In rural eSwatini, the memorial services start either Friday or Saturday night with a night vigil. This past Saturday, several students and teachers travelled to the bereaved family’s homestead for the night vigil. There’s a very large tent set up for this occasion. Starting around 9 pm, the night vigil is like an extended church service/praise and worship session. There’s singing and dancing followed by sermon-like messages from people in attendance. It’s a joyous celebration. Around 3 am, there was a tea break. Hot tea and refreshments were served. After the break, there were more songs and prayers before speakers from various delegations offer condolences. The obituary was also read during this time. Singing and praying continued.

Around day break, services wrap up in the tent. Shortly after first light, there is a processional (behind the pallbearers) from the tent to family’s graveyard. This is usually on the homestead or relatively close. At the grave site, there are prayers before the body is lowered into the ground. The family then proceeds to fill the hole with the recently excavated dirt. After the hole is completely filled, there are prayers of thanks and benediction before people disperse. The above picture is of the processional to the grave site at first light.

Be kind to yourself.
Onward.

Monday in a Picture – Embrace

Prior to Peace Corps, I wasn’t well acquainted with organized affinity groups.

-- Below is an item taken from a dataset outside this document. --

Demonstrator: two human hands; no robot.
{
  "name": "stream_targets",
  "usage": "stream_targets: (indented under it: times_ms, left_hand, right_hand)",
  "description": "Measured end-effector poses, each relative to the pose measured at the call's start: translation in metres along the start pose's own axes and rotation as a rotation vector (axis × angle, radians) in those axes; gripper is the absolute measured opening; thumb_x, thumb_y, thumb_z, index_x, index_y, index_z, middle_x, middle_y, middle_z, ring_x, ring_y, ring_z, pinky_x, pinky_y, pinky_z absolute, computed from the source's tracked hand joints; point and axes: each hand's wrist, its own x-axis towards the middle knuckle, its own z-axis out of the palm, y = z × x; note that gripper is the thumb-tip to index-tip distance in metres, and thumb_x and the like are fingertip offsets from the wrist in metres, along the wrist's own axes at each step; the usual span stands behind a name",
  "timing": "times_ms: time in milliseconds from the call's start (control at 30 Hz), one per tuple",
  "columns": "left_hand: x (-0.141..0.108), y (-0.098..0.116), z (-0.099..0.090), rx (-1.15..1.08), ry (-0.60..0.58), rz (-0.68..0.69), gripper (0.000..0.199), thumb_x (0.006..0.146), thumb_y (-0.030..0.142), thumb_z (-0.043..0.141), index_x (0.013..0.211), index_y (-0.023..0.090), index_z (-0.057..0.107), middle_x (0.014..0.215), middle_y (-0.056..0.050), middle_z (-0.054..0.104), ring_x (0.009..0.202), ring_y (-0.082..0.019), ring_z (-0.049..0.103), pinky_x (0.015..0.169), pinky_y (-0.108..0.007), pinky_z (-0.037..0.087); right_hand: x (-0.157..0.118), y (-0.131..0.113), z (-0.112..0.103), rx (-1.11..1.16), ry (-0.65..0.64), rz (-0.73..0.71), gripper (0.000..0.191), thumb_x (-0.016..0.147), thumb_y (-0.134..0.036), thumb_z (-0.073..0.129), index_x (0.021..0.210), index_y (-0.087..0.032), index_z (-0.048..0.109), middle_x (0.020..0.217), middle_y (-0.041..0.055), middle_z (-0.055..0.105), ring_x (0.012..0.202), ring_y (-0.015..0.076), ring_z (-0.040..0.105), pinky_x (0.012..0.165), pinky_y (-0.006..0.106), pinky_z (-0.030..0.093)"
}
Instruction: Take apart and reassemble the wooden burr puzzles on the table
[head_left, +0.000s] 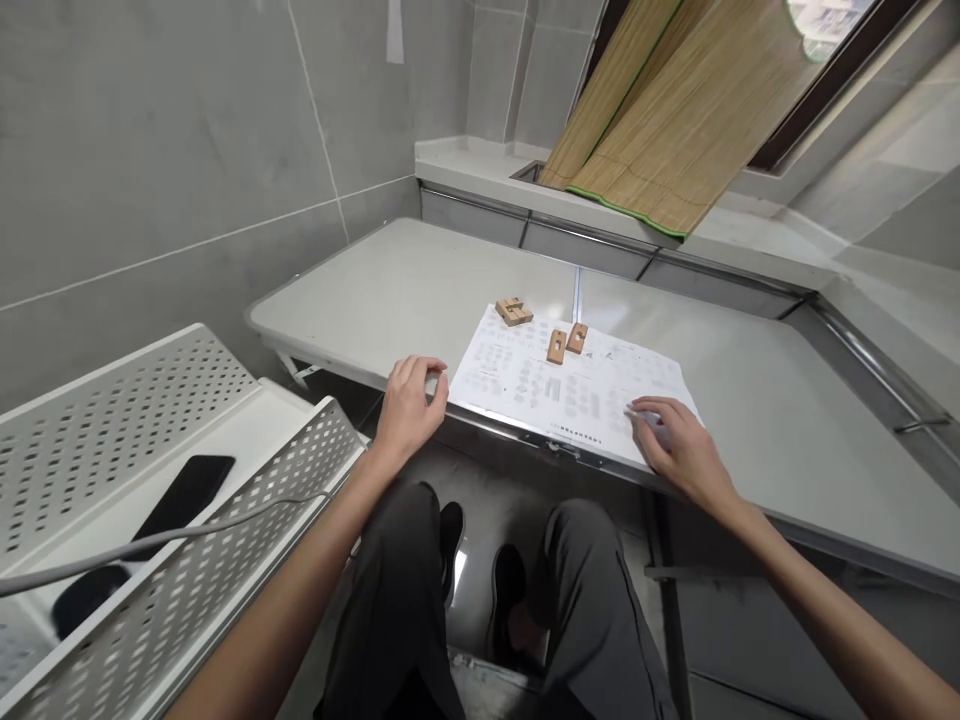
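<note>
One tabletop (375, 290): one sheet (574, 390), two blocks (555, 353), one block cluster (514, 312).

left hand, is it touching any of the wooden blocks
Apart: the head view shows table and paper between the left hand and the blocks.

Walls (187, 120) in large grey tile. Light worktop (375, 290) below white sill (450, 155). Straw-coloured, green-edged blind (675, 120) slanting across bright window (829, 25). Perforated white rack (127, 400), left. Grey floor (469, 465), light glinting.
</note>
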Motion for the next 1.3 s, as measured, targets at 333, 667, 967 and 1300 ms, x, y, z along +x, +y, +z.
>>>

I was member to various groups focusing on shared interests, but they weren’t organized as affinity groups. Enter Peace Corps. There are affinity groups focusing on different identities and interests. One such affinity group here in Peace Corps Swaziland is known as Embrace. It’s an affinity group organized around the Black American PCV identity. 

This weekend, Embrace members gathered for a retreat. There were wonderful opportunities for team building, enhancing self-care practices, and fellowship. The above photo was taken during one of the sessions on self care. 

Be kind to yourself. 
Onward. 

2017 – A Photo Reflection

I thought about trying to select twelve pictures to represent this year, but it isn’t happening. Also, the months tend to run together after a while. I’ve tried to select things that represent the journey this year. I’ve also tried to select photos that haven’t been previously shared here. If you see repeats, it’s because my mind is forgetful and my eyes liked the photo very much. 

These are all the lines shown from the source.